**TASK:** Repeat exactly, and only, the lines below starting at the line that contains "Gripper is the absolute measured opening" and ending at the line that contains "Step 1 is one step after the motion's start", inclusive of both.

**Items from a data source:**
————

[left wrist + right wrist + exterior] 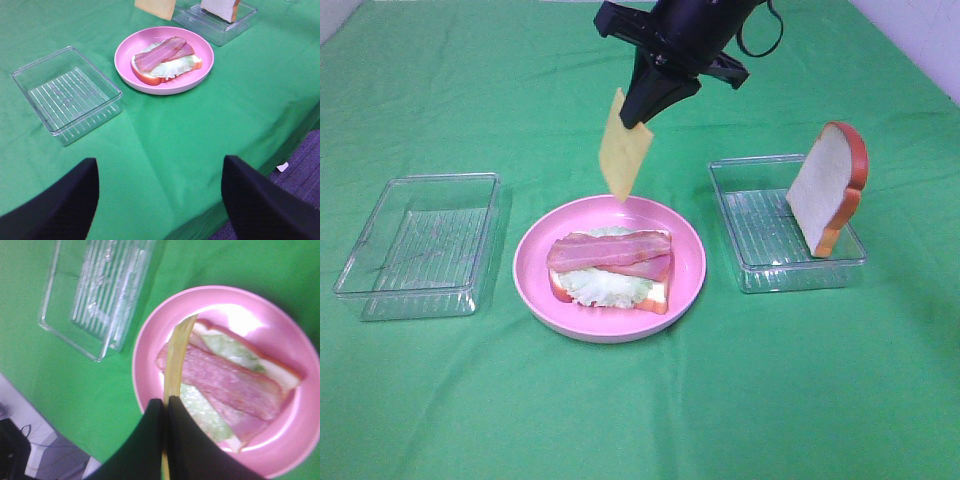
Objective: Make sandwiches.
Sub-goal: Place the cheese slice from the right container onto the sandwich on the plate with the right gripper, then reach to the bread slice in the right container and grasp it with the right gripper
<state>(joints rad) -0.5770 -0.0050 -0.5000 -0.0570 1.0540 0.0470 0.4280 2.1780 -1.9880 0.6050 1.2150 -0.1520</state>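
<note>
- Right gripper [642,118]: jaws clamped on cheese slice [623,150], pointing down, slice hanging above far rim of pink plate [692,262].
- Left gripper [160,200]: jaws apart, empty, low over worktop [165,130].
- Open sandwich [612,268] on plate; bread slice [828,188] leaning in right tray [750,270].

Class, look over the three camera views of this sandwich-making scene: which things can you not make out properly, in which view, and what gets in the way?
- Cheese slice, left wrist view: cut off by the picture's edge, only its lowest part shows.
- Bread slice in the tray, left wrist view: cropped the same way.
- Right gripper, right wrist view: its body runs out of frame.
- Bottom bread slice on the plate, exterior high view: mostly covered by lettuce and bacon.
</note>
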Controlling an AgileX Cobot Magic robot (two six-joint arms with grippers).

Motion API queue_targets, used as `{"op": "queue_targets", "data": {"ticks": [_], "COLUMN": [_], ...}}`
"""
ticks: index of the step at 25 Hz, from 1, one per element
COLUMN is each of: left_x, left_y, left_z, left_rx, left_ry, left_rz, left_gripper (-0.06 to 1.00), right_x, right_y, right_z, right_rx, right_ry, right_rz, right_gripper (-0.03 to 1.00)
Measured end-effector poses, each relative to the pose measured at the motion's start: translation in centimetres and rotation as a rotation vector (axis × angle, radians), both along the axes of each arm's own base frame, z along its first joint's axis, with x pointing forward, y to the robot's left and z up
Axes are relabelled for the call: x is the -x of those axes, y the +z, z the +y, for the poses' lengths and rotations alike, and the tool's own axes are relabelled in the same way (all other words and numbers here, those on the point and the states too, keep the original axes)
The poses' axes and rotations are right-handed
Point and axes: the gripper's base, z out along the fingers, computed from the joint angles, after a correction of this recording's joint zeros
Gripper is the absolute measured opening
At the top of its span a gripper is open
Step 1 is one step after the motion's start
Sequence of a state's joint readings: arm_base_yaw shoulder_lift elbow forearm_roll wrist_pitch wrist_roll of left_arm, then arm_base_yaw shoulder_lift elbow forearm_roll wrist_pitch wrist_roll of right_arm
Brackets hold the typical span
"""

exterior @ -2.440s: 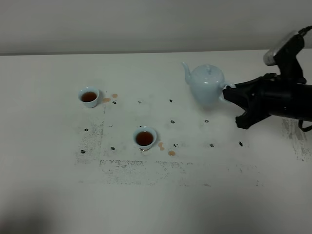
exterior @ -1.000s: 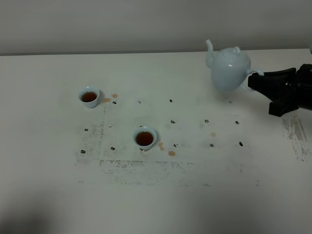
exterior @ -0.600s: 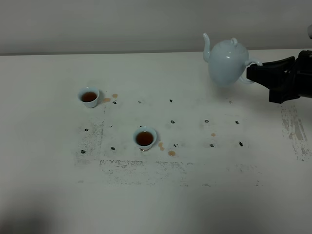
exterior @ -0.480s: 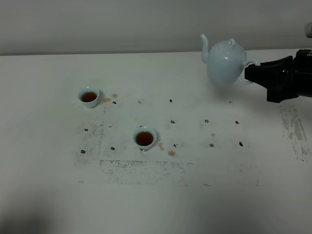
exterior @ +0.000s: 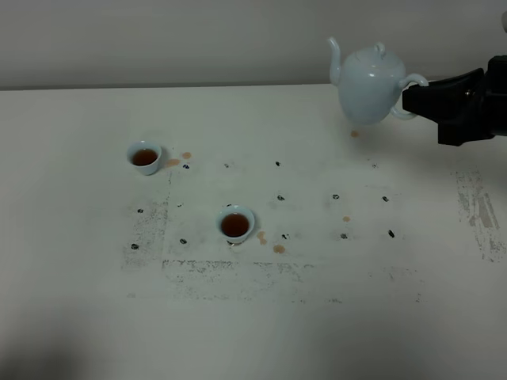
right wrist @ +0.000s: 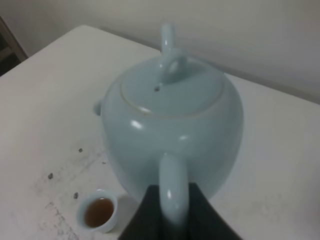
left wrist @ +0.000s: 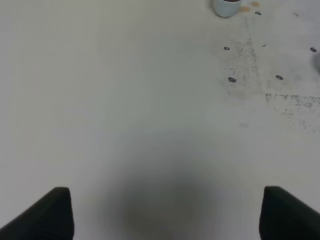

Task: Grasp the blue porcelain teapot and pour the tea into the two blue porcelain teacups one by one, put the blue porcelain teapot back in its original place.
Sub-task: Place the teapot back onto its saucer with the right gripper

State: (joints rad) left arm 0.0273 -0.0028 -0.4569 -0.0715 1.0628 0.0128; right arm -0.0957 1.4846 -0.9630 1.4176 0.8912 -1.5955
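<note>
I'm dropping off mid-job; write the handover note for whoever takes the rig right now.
Left gripper: open, empty, over bare table.
Right gripper: shut on the teapot by its handle; pot upright, apparently lifted, at the table's far right.
Cups: both hold tea, one far left, one nearer centre; small spills beside them.
Done: both cups poured.
Left to do: set the teapot down in its place, release.

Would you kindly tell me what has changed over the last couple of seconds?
The right gripper, still gripping the teapot by its handle, carried it up and toward the far right. A new tea drop shows. Both filled teacups stayed put.
</note>
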Motion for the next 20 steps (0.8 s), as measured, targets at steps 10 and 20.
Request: {"op": "queue_targets", "data": {"ticks": [10,20], "left_x": [0.0,0.0], "left_y": [0.0,0.0], "left_z": [0.0,0.0], "left_rx": [0.000,0.000], "left_ry": [0.000,0.000], "left_rz": [0.000,0.000], "left_gripper": [0.72,0.72], "right_x": [-0.1,-1.0], "right_y": [-0.5,0.7], "right_z": [0.7,2.6], "right_rx": [0.052,-0.065], "right_ry": [-0.028,-0.012], "right_rz": [0.034,-0.101], "right_gripper": [0.04,0.04]}}
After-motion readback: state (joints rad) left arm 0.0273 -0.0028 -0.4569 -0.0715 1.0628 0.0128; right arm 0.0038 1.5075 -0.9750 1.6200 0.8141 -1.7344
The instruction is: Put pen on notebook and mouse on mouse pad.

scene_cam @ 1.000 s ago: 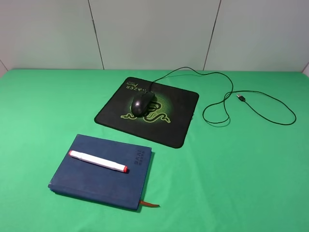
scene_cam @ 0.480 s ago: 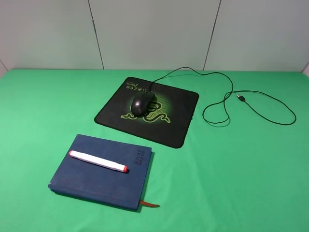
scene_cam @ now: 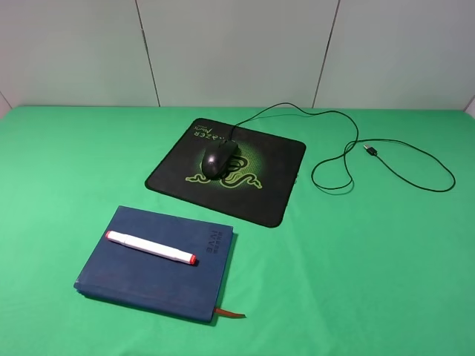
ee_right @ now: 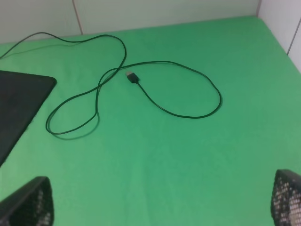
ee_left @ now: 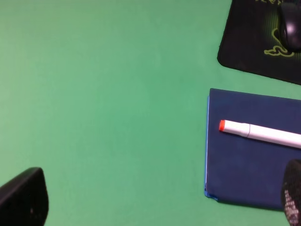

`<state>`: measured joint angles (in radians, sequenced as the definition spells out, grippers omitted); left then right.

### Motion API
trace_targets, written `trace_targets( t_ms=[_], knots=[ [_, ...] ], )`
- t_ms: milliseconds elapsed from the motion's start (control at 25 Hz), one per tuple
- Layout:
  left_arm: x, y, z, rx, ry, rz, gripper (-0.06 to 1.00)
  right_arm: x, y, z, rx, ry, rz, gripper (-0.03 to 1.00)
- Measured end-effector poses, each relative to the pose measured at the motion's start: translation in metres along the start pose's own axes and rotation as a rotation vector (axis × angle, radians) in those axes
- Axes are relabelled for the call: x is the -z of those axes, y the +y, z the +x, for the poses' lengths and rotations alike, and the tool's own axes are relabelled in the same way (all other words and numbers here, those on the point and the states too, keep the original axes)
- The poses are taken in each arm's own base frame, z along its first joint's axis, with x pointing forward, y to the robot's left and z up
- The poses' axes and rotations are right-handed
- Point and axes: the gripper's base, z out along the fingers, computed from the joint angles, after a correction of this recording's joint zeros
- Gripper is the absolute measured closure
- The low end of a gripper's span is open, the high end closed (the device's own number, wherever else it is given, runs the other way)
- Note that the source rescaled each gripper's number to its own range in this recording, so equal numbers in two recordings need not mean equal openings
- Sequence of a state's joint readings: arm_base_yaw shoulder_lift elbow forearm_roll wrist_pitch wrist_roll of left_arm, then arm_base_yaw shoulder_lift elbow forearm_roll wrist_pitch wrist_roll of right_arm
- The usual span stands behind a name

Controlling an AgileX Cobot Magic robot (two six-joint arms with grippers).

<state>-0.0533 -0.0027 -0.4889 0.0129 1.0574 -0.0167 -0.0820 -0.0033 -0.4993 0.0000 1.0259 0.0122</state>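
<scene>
The white pen [scene_cam: 151, 247] with red-orange tips lies across the dark-blue notebook [scene_cam: 141, 278] at the front left; the left wrist view also shows the pen [ee_left: 261, 133] on the notebook [ee_left: 240, 165]. The black mouse [scene_cam: 218, 158] rests on the black mouse pad [scene_cam: 267, 185] with its green snake emblem. Its cable [scene_cam: 386, 165] loops to the right and ends in a USB plug [ee_right: 132, 76]. Neither arm appears in the high view. My left gripper [ee_left: 155, 197] is open, fingertips wide apart over bare cloth beside the notebook. My right gripper [ee_right: 162, 200] is open above the cloth near the cable loops.
A green cloth [scene_cam: 371, 259] covers the whole table, with pale wall panels [scene_cam: 237, 52] behind it. The notebook's orange-brown ribbon [scene_cam: 230, 314] sticks out at the front. A corner of the mouse pad [ee_right: 19, 103] shows in the right wrist view.
</scene>
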Motion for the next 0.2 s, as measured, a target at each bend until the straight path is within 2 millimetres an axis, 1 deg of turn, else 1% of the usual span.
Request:
trace_targets(
  t_ms=[200],
  knots=[
    [0.0, 0.0, 0.0, 0.0, 0.0, 0.0, -0.05, 0.0, 0.0, 0.0, 0.0, 0.0, 0.0, -0.03]
  ],
)
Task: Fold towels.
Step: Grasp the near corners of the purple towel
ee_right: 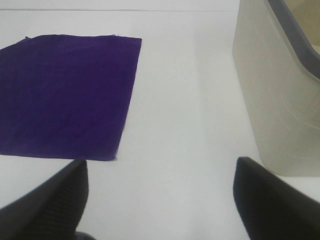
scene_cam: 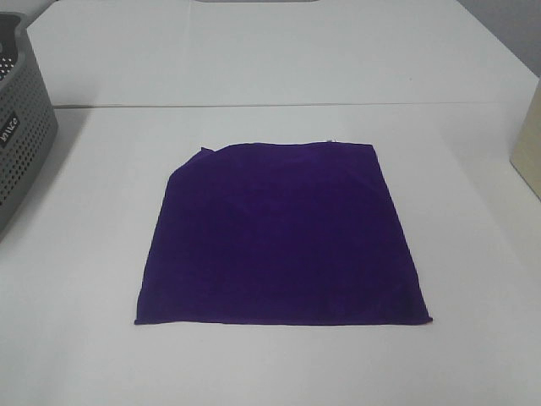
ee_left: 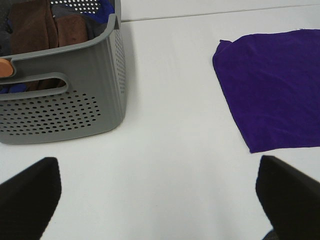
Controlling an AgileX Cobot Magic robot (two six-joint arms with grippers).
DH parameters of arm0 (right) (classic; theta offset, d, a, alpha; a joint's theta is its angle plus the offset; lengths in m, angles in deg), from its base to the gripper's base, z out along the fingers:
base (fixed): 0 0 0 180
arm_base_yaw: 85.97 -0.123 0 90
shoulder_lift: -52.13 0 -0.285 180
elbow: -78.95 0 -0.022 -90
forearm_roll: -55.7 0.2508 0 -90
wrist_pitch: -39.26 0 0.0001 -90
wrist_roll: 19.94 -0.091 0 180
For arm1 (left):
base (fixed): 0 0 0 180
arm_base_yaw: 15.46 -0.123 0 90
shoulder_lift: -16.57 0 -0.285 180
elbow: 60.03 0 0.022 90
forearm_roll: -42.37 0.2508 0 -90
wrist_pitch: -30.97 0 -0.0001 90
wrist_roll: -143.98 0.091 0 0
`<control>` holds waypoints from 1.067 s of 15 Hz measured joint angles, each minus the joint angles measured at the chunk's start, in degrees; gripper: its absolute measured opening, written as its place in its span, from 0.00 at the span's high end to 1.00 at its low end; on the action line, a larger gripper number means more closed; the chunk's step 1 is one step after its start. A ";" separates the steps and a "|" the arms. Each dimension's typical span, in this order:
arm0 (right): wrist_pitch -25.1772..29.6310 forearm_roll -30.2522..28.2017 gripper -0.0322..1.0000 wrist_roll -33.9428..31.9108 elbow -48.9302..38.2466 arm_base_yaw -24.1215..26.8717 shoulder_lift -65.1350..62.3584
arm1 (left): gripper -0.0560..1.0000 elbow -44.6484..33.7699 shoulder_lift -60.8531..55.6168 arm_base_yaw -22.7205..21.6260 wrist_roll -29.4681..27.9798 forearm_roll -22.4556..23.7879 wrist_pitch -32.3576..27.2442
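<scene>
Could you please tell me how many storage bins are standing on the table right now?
2. A grey perforated basket stands at the left edge of the high view, left of the purple towel; a beige bin stands at the right edge. Others may lie out of frame.

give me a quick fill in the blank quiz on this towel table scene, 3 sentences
1. The towel lying spread out on the white table is ____ in colour.
2. The perforated basket near the left claw is ____ in colour.
3. The left claw and the right claw both stand ____, gripping nothing.
Missing words: purple; grey; open.
</scene>
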 joint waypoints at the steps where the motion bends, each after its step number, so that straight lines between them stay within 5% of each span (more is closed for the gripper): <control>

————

**REPLY TO THE EXERCISE:**
Gripper is the absolute measured opening
At the top of its span a gripper is open
Step 1 is one step after the motion's start

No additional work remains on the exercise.